» **EXERCISE**
Beginning with the first line of the data below, extract each line up to and including the one containing "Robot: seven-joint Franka". Copy them exactly and add nothing.

════════════════════

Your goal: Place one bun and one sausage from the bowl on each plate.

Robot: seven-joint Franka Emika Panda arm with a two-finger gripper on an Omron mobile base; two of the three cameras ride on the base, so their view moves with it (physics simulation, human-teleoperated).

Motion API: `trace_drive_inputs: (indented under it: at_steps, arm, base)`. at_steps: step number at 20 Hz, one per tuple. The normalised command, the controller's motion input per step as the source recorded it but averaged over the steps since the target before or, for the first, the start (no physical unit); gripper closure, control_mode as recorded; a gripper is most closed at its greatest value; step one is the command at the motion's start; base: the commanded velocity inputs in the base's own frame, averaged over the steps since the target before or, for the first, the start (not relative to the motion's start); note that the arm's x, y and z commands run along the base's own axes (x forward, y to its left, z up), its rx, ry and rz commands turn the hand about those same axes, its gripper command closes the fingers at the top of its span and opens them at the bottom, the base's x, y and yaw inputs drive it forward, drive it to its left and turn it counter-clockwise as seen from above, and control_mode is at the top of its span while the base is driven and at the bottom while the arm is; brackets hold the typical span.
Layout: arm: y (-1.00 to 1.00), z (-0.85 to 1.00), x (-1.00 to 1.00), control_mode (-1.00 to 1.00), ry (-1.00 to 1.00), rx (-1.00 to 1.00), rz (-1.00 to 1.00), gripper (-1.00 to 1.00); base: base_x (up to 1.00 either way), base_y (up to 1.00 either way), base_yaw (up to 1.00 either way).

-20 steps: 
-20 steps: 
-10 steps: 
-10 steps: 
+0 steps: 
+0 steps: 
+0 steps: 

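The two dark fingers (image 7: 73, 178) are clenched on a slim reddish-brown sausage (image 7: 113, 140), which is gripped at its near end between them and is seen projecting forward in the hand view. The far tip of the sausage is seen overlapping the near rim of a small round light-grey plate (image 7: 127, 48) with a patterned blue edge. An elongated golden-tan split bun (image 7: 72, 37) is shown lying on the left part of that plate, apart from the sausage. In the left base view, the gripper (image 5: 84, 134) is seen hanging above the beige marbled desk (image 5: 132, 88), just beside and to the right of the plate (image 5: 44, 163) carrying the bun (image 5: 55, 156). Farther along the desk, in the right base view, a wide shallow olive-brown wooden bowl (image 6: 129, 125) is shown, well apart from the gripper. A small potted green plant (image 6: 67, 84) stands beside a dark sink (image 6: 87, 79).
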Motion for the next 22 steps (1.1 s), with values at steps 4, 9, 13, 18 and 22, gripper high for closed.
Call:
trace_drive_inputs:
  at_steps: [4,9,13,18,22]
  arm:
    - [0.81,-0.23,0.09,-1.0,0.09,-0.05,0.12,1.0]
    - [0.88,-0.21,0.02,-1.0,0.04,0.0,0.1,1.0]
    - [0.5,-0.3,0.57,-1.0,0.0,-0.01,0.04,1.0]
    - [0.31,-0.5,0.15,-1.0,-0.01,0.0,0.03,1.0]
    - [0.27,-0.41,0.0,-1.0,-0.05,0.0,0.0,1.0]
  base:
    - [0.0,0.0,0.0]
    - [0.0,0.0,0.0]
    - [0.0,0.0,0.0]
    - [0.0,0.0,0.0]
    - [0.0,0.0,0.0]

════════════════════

» **ANSWER SPACE**
Your goal: Place one bun and one sausage from the bowl on each plate.

Robot: seven-joint Franka Emika Panda arm with a two-finger gripper on an Omron mobile base; two of the three cameras ride on the base, so their view moves with it (physics simulation, human-teleoperated).

With that, the output is complete.